Bell will claim things like, “untold masses of people suffering forever doesn’t bring God glory” (56) and that the biblical portrayal of hell “isn’t a very good story” (57) and that a God who would allow hell to exist is only “sort of great” (50). Intuition trumps Scripture.
He ends up completely subverting certain teachings of Scripture. He suggests (60) that the image of the gates of Jerusalem remaining open in Revelation refers to heaven always being open (and thus hell being temporary), rather than the most obvious sense for the image: the gates are open because Jerusalem is finally safe. And he mentions once but never deals with the image of a “lake of fire” in Revelation, which parallels Jesus’ image in the story of Lazarus, which Bell writes off as a fanciful moralistic tale.
He also misuses Martin Luther, who once speculated that God is so powerful that he could bring people back from death and give them faith if he wanted to, though Luther states that there is no evidence that that has ever happened.

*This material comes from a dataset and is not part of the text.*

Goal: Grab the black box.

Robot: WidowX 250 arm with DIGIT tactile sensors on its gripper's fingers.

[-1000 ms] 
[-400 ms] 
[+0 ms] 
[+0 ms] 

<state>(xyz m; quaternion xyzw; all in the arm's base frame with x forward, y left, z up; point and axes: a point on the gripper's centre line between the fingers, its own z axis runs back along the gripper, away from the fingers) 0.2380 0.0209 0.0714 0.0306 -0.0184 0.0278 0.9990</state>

Luther was talking about omnipotence. Bell uses that to cast Luther as a possible universalist.
WHAT BELIES IT
Now the exegetical sleight of hand is bad enough, but Bell actually coaches the reader on how to do it, and in this he’s to be held responsible as a Pastor. He tells the reader that we need a word to describe suffering and evil in this life, and “hell” is a good word for that, so we should keep the word (49). He says that if people ask you whether or not you believe in a literal hell, you can say “yes,” because Gehenna (37) was a real location and because the genocide in Rwanda was real (38). With a wink, Bell shows us how to avoid the conversation with people who really want to know what we think. And by the end of the book, Bell hasn’t ever come out and said, “Everyone gets to heaven in the end.” He’s only said, mostly in the form of questions, that he can’t imagine how a good God would allow hell to be eternal. Wink, wink.
BELL’S CURVE
I asked Rob Bell the question, “Given that your preaching is largely based on whatever subjects are most of interest to you at the present moment, what holds you accountable to the biblical canon?” He then told a story about a man in his congregation who knows the Bible well. He said that when that guy thinks Bell is off, he writes Bell letters pointing out his errors. And that’s it. One of the most influential voices in American Christianity is held accountable to theological orthodoxy by the kind of angry critic that most Pastors don’t invest a lot of time in. And when he said that, I had a pretty good sense that if Bell ever went sadly wrong, that’s how it would happen: a celebrity, alone, unchecked, applauded and protected by his fans.
I still like Rob Bell. He is, authentically, a good guy, and he really loves Jesus. Ultimately, he’s going to have to decide what happened when God told Abraham to sacrifice Isaac. Because the sacrifice wasn’t just of a son, it was of an intuition for what is right and wrong and what a loving God ought to be like. Abraham chose obedience over intuition, and Abraham is forever after the father of faith.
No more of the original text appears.